** WORK TO BE COMPLETED **
Copy out all of the lines below exactly; the pictures do not belong in the copy.

** INPUT **
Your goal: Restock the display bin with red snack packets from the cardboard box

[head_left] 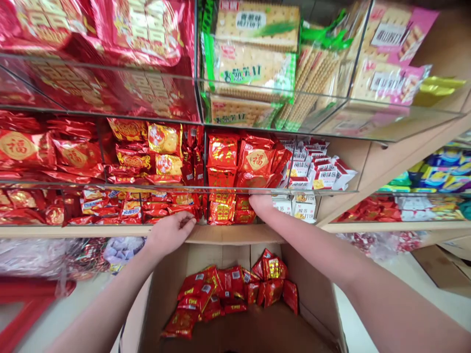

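My left hand [172, 231] is at the front edge of the lowest shelf, left of the middle, its fingers curled together near red packets; whatever they hold is too small to make out. My right hand [262, 203] reaches into the lowest compartment, beside stacked red-and-gold packets [222, 208]; its fingers are hidden behind the shelf front and packets. Below both hands stands an open cardboard box [312, 289], its back flap [235, 235] against the shelf edge. Several red packets [231, 282] lie loosely in the far part of the box.
Clear dividers [200, 98] and shelf fronts separate the compartments. Above are green-wrapped crackers [253, 63] and large red packs [147, 29]. White packets [303, 208] sit right of my right hand. A red frame [22, 314] is at lower left, another cardboard box [441, 269] at right.
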`<state>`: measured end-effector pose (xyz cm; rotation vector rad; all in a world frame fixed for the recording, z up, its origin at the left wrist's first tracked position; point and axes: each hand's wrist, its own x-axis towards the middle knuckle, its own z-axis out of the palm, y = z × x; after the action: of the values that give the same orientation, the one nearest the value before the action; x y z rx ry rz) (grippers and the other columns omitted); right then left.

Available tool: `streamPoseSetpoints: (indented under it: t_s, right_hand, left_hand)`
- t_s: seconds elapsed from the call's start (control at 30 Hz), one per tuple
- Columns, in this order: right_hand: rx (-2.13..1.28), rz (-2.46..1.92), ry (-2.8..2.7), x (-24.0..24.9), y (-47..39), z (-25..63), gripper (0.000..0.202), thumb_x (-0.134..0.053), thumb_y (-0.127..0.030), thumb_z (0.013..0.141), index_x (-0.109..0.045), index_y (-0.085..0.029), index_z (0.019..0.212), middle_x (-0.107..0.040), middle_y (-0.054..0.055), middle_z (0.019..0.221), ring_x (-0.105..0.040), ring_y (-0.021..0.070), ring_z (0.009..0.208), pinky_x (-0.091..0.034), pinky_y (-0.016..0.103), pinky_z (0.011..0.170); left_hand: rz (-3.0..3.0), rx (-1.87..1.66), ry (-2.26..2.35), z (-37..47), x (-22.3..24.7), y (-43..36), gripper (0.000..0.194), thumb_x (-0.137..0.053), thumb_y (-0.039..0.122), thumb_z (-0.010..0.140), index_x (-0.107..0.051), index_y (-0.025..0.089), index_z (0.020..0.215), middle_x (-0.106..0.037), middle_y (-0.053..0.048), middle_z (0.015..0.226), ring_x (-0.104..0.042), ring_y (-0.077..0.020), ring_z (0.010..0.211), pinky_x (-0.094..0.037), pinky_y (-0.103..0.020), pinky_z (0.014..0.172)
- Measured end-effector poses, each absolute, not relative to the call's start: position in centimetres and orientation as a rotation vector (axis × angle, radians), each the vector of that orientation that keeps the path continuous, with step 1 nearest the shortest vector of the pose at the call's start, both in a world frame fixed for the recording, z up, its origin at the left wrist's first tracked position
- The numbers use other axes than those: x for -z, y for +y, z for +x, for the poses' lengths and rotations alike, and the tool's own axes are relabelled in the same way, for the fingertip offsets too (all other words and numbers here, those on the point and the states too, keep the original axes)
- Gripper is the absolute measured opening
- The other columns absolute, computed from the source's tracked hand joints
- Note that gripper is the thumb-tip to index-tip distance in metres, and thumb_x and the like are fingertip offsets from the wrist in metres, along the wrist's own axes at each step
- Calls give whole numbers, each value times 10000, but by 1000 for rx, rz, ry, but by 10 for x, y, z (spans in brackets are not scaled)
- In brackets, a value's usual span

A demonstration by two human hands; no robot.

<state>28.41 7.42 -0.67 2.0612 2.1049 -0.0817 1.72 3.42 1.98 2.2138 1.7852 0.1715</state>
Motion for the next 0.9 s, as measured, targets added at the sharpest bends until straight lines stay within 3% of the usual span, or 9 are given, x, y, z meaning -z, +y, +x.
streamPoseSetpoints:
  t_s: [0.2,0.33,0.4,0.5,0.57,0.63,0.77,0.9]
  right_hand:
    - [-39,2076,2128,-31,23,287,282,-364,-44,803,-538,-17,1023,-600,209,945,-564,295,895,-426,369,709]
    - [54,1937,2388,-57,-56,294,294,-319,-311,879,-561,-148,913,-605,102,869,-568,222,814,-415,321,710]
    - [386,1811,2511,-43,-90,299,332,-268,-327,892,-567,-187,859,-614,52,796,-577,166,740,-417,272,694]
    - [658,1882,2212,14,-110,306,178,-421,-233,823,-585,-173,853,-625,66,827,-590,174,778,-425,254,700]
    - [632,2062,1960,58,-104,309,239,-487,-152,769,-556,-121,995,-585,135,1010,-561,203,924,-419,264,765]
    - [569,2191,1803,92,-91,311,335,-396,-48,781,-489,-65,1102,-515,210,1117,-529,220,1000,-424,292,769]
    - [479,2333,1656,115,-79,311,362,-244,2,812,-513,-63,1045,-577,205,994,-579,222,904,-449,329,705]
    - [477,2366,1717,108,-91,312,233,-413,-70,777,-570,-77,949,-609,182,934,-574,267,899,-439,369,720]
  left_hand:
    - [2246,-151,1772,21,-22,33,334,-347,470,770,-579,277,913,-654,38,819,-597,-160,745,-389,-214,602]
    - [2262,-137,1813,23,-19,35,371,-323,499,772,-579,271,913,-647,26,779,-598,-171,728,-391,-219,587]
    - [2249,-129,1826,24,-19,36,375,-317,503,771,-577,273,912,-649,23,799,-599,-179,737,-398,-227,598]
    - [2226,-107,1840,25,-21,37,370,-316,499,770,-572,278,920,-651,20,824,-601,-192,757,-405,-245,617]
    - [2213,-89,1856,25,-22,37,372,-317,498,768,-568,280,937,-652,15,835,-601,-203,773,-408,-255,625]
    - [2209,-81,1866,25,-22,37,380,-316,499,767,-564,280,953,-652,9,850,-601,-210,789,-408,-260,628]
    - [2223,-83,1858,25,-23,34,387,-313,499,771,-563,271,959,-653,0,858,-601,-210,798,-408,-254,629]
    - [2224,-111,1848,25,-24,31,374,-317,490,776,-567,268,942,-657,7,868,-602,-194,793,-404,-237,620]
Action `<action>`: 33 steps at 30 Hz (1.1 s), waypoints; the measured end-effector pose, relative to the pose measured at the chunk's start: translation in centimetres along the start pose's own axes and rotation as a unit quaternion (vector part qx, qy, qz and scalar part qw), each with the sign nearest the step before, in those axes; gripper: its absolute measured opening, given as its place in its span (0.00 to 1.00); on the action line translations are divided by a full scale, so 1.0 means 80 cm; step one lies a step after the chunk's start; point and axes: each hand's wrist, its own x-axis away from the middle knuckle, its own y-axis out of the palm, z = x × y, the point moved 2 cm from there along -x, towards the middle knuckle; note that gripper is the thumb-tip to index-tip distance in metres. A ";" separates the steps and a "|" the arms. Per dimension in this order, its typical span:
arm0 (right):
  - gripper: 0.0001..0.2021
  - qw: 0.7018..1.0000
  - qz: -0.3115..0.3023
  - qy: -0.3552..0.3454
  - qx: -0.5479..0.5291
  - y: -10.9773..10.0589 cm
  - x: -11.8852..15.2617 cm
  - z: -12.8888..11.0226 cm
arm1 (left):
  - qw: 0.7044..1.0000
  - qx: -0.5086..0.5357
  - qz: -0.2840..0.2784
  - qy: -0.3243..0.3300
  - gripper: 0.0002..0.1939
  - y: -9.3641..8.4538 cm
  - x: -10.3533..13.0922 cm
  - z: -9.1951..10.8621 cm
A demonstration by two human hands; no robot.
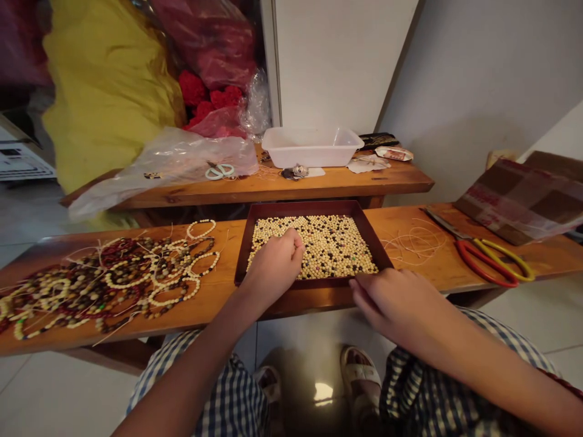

** COMPLETED EXERCISE **
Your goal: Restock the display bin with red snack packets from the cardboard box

[head_left] 

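My left hand [172, 231] is at the front edge of the lowest shelf, left of the middle, its fingers curled together near red packets; whatever they hold is too small to make out. My right hand [262, 203] reaches into the lowest compartment, beside stacked red-and-gold packets [222, 208]; its fingers are hidden behind the shelf front and packets. Below both hands stands an open cardboard box [312, 289], its back flap [235, 235] against the shelf edge. Several red packets [231, 282] lie loosely in the far part of the box.
Clear dividers [200, 98] and shelf fronts separate the compartments. Above are green-wrapped crackers [253, 63] and large red packs [147, 29]. White packets [303, 208] sit right of my right hand. A red frame [22, 314] is at lower left, another cardboard box [441, 269] at right.
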`<state>`: measured end-effector pose (xyz cm; rotation vector rad; all in a world frame fixed for the recording, z up, its origin at the left wrist's first tracked position; point and axes: each hand's wrist, its own x-axis towards the middle knuckle, its own z-axis out of the palm, y = z × x; after the action: of the values that give the same orientation, the one nearest the value before the action; x y z rx ry rz) (grippers and the other columns omitted); right then left.

Available tool: `streamPoseSetpoints: (indented under it: t_s, right_hand, left_hand)`
- t_s: seconds elapsed from the call's start (control at 30 Hz), one per tuple
- Columns, in this order: right_hand: rx (-2.13..1.28), rz (-2.46..1.92), ry (-2.8..2.7), x (-24.0..24.9), y (-47..39), z (-25..63), gripper (0.000..0.202), thumb_x (-0.134..0.053), thumb_y (-0.127..0.030), thumb_z (0.013..0.141), index_x (-0.109..0.045), index_y (-0.085..0.029), index_z (0.019..0.212), middle_x (-0.107..0.040), middle_y (-0.054..0.055), middle_z (0.019..0.221), ring_x (-0.105..0.040), ring_y (-0.021..0.070), ring_z (0.009..0.208), pinky_x (-0.091..0.034), pinky_y (-0.016..0.103), pinky_z (0.011..0.170); left_hand: rz (-3.0..3.0), rx (-1.87..1.66), ry (-2.26..2.35), z (-37..47), x (-22.3..24.7), y (-43..36), gripper (0.000..0.194), thumb_x (-0.137..0.053), thumb_y (-0.039..0.122), thumb_z (-0.010..0.140), index_x (-0.107..0.051), index_y (-0.025..0.089), index_z (0.020..0.215), middle_x (-0.106..0.037), middle_y (-0.053..0.048), middle_z (0.015..0.226), ring_x (-0.104..0.042), ring_y (-0.077..0.020), ring_z (0.010..0.211), pinky_x (-0.094..0.037), pinky_y (-0.103..0.020), pinky_z (0.014..0.172)
- Measured end-effector poses, each absolute, not relative to the call's start: position in centimetres and orientation as a rotation vector (axis × angle, radians), each the vector of that orientation that keeps the path continuous, with step 1 nearest the shortest vector of the pose at the call's start, both in a world frame fixed for the recording, z up, its origin at the left wrist's first tracked position
- The numbers use other axes than those: x for -z, y for +y, z for +x, for the poses' lengths and rotations alike, and the tool's own axes are relabelled in the same way, for the fingertip offsets too (all other words and numbers here, those on the point and the states too, keep the original axes)
- Gripper is the absolute measured opening
- The other columns absolute, computed from the source's tracked hand joints
- Note that gripper is the thumb-tip to index-tip distance in metres, and thumb_x and the like are fingertip offsets from the wrist in metres, along the wrist's own axes at each step
- Calls give whole numbers, each value times 10000, but by 1000 for rx, rz, ry, but by 10 for x, y, z (spans in brackets are not scaled)
- In brackets, a value's usual span

A demonstration by two human hands; no robot.

<state>28.41 7.42 -0.67 2.0612 2.1049 -0.0817 1.72 3.42 1.98 2.2138 1.7852 0.1715</state>
Motion for the next 0.9 s, as measured, targets added at the sharpest bends until straight lines stay within 3% of the usual span, or 9 are given, x, y, z meaning -z, +y, +x.
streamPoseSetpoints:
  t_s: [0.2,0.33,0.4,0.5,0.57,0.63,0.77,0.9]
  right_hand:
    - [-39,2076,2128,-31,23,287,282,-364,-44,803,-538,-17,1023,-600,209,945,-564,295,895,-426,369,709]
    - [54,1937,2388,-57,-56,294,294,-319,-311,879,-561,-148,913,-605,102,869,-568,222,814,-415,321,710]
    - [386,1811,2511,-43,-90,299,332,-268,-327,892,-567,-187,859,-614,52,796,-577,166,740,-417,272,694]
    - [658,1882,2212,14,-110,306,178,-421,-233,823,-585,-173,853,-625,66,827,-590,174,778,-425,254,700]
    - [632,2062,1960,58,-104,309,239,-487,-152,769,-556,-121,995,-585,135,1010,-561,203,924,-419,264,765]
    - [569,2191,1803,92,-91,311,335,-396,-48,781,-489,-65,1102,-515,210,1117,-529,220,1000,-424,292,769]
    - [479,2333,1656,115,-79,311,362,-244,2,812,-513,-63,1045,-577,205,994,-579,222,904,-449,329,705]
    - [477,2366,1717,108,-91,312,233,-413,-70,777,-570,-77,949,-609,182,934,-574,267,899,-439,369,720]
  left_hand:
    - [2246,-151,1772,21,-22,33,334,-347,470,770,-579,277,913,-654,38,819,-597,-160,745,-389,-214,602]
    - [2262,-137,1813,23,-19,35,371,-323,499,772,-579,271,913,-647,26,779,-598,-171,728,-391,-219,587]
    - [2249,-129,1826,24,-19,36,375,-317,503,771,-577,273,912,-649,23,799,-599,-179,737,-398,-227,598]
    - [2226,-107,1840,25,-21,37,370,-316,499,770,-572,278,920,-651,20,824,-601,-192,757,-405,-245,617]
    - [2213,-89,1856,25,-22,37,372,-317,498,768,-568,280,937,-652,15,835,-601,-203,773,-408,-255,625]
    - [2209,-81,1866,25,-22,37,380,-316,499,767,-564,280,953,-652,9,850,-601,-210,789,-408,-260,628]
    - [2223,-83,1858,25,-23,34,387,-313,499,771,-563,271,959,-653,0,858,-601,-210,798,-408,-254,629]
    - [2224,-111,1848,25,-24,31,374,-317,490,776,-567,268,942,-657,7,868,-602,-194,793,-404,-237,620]
Action `<action>`: 33 steps at 30 Hz (1.1 s), waypoints; the measured end-effector pose, relative to the pose measured at the chunk's start: translation in centimetres along the start pose's own axes and rotation as a unit quaternion (vector part qx, qy, qz and scalar part qw), each with the sign nearest the step before, in those axes; gripper: its absolute measured opening, given as its place in its span (0.00 to 1.00); on the action line translations are divided by a full scale, so 1.0 means 80 cm; step one lies a step after the chunk's start; point and axes: each hand's wrist, its own x-axis away from the middle knuckle, its own y-axis out of the palm, z = x × y, the point moved 2 cm from there along -x, towards the middle knuckle; note that gripper is the thumb-tip to index-tip distance in metres. A ";" separates the steps and a "|" the arms. Per dimension in this order, its typical span:
arm0 (right):
  - gripper: 0.0001..0.2021
  - qw: 0.7018..1.0000
  - qz: -0.3115..0.3023
  - qy: -0.3552..0.3454
  - qx: -0.5479..0.5291
  - y: -10.9773..10.0589 cm
  - x: -11.8852..15.2617 cm
  - z: -12.8888..11.0226 cm
arm1 (left):
  - qw: 0.7044..1.0000
  - qx: -0.5086..0.5357
  - qz: -0.2840..0.2784
  - qy: -0.3243..0.3300
  - gripper: 0.0002..0.1939
  - y: -9.3641..8.4538 cm
  - x: -10.3533..13.0922 cm
  - z: -9.1951..10.8621 cm
A demonstration by two human hands; no robot.

For this exercise, the answer is now complete.